## What to produce
An exact transcription of all the data is the expected reply.

## Supplied data
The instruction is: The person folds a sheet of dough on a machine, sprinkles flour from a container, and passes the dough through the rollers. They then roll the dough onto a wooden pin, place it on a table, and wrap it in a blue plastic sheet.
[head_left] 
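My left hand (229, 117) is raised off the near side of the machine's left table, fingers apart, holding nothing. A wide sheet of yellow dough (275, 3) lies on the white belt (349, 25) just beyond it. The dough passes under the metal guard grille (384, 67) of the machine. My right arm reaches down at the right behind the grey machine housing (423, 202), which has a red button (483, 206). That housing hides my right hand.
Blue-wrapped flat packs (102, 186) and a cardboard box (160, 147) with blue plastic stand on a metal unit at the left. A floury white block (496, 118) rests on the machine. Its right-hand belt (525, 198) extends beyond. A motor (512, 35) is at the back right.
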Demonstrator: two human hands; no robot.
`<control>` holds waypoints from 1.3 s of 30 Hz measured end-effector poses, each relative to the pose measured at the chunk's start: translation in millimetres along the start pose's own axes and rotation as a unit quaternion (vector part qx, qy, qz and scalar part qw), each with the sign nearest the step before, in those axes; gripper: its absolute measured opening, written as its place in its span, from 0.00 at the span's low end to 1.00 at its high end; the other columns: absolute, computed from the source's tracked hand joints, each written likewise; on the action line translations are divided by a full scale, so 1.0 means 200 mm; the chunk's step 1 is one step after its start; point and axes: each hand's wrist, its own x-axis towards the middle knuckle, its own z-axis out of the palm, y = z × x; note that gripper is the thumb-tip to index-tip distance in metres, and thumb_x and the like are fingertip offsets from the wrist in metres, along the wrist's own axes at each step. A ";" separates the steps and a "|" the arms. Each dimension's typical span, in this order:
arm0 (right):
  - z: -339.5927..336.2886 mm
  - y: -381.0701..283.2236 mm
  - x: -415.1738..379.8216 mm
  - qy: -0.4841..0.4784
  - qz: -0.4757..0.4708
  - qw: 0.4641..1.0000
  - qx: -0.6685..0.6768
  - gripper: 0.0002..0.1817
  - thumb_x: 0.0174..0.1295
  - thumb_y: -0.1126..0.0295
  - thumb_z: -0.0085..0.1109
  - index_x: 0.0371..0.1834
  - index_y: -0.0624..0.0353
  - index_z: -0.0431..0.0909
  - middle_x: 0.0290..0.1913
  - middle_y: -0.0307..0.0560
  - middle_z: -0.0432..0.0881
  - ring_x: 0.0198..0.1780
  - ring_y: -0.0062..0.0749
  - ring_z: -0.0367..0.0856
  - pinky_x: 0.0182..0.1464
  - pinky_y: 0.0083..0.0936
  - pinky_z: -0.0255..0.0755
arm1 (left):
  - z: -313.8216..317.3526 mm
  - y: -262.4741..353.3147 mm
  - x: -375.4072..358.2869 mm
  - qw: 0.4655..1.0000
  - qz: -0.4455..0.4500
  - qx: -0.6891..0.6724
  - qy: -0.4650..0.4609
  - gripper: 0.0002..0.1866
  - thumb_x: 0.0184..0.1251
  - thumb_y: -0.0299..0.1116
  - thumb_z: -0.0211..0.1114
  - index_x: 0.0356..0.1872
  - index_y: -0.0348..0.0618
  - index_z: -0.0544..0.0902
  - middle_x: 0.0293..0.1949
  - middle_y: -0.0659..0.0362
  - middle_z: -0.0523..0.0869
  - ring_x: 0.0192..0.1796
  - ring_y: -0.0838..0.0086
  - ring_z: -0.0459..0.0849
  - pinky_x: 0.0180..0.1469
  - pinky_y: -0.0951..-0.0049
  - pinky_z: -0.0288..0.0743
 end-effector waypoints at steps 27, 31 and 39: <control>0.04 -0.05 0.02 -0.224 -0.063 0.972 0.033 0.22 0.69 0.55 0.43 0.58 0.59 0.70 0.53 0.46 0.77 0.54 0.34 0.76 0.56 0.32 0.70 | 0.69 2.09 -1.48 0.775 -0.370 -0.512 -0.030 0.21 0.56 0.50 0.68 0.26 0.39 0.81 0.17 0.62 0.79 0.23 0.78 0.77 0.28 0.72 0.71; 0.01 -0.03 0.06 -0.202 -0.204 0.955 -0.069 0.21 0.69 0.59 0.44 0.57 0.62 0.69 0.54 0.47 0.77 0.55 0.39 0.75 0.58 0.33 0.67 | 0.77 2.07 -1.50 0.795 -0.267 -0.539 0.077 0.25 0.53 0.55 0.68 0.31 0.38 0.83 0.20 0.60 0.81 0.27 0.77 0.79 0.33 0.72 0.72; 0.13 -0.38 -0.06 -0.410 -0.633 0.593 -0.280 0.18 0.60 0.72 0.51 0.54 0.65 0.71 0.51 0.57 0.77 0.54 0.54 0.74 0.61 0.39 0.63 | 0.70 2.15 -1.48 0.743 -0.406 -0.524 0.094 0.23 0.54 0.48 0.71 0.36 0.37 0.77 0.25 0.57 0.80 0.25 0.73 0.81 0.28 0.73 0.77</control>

## Expected output
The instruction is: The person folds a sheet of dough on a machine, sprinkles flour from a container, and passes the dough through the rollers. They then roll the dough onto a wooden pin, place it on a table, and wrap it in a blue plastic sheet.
[head_left] 
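My left hand (229, 117) is raised off the near side of the machine's left table, fingers apart, holding nothing. A wide sheet of yellow dough (275, 3) lies on the white belt (349, 25) just beyond it. The dough passes under the metal guard grille (384, 67) of the machine. My right arm reaches down at the right behind the grey machine housing (423, 202), which has a red button (483, 206). That housing hides my right hand.
Blue-wrapped flat packs (102, 186) and a cardboard box (160, 147) with blue plastic stand on a metal unit at the left. A floury white block (496, 118) rests on the machine. Its right-hand belt (525, 198) extends beyond. A motor (512, 35) is at the back right.
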Demonstrator: two human hands; no robot.
`<control>` holds waypoints from 1.3 s of 30 Hz measured end-effector poses, each relative to the pose measured at the chunk's start: translation in millimetres along the start pose's own axes and rotation as a unit quaternion (vector part qx, qy, qz and scalar part qw), each with the sign nearest the step before, in those axes; gripper: its absolute measured opening, written as its place in its span, from 0.00 at the span's low end to 1.00 at its high end; the other columns: absolute, computed from the source's tracked hand joints, each written likewise; on the action line translations are divided by a full scale, so 1.0 means 200 mm; the chunk's step 1 is one step after its start; point and axes: each hand's wrist, its own x-axis towards the middle knuckle, its own z-axis out of the palm, y = z × x; note that gripper is the thumb-tip to index-tip distance in metres, and thumb_x and the like are fingertip offsets from the wrist in metres, along the wrist's own axes at each step. A ";" separates the steps and a "|" the arms. Each dimension's typical span, in this order:
arm0 (right):
  - z: -339.5927..336.2886 mm
  - y: -381.0701..283.2236 mm
  - x: -415.1738..379.8216 mm
  - qy: -0.4841..0.4784
  - qz: -0.4757..0.4708
  - qw: 0.4641..1.0000
  - qx: -0.6685..0.6768
  - gripper: 0.0002..0.1817
  - thumb_x: 0.0174..0.1295
  - thumb_y: -0.1126..0.0295
  - thumb_z: -0.0085..0.1109
  - index_x: 0.0371..0.1834
  - index_y: -0.0624..0.0353
  - index_z: -0.0431..0.0909
  - middle_x: 0.0290..0.1913
  - middle_y: -0.0307..0.0560
  - middle_z: -0.0432..0.0881
  - ring_x: 0.0198..0.1780
  - ring_y: -0.0062..0.0749
  - ring_z: -0.0367..0.0856
  - pinky_x: 0.0182..0.1464
  - pinky_y: 0.0083..0.0936
  - pinky_z: -0.0255..0.0755
arm1 (left):
  - z: -313.8216..317.3526 mm
  - y: -262.4741..353.3147 mm
  - x: -375.4072..358.2869 mm
  - qw: 0.4655..1.0000
  - qz: -0.4455..0.4500
  - qx: -0.6891..0.6724
  - qy: -0.4650..0.4609
  - gripper: 0.0002..0.1866
  - thumb_x: 0.0184..0.1251
  - thumb_y: -0.0299..0.1116
  - thumb_z: -0.0211..0.1114
  - index_x: 0.0356..0.1872
  - index_y: -0.0348..0.0618
  - index_z: -0.0544..0.0902
  - middle_x: 0.0293..0.1949
  - middle_y: -0.0659..0.0362
  - middle_z: -0.0523..0.0869
  - ring_x: 0.0192..0.1796
  - ring_y: -0.0838..0.0086
  - ring_z: -0.0459..0.0849
  - pinky_x: 0.0180..0.1469
  - pinky_y: -0.0951..-0.0049
  - pinky_z: -0.0288..0.0743
 end-effector waypoints at steps 27, 31 and 39: <control>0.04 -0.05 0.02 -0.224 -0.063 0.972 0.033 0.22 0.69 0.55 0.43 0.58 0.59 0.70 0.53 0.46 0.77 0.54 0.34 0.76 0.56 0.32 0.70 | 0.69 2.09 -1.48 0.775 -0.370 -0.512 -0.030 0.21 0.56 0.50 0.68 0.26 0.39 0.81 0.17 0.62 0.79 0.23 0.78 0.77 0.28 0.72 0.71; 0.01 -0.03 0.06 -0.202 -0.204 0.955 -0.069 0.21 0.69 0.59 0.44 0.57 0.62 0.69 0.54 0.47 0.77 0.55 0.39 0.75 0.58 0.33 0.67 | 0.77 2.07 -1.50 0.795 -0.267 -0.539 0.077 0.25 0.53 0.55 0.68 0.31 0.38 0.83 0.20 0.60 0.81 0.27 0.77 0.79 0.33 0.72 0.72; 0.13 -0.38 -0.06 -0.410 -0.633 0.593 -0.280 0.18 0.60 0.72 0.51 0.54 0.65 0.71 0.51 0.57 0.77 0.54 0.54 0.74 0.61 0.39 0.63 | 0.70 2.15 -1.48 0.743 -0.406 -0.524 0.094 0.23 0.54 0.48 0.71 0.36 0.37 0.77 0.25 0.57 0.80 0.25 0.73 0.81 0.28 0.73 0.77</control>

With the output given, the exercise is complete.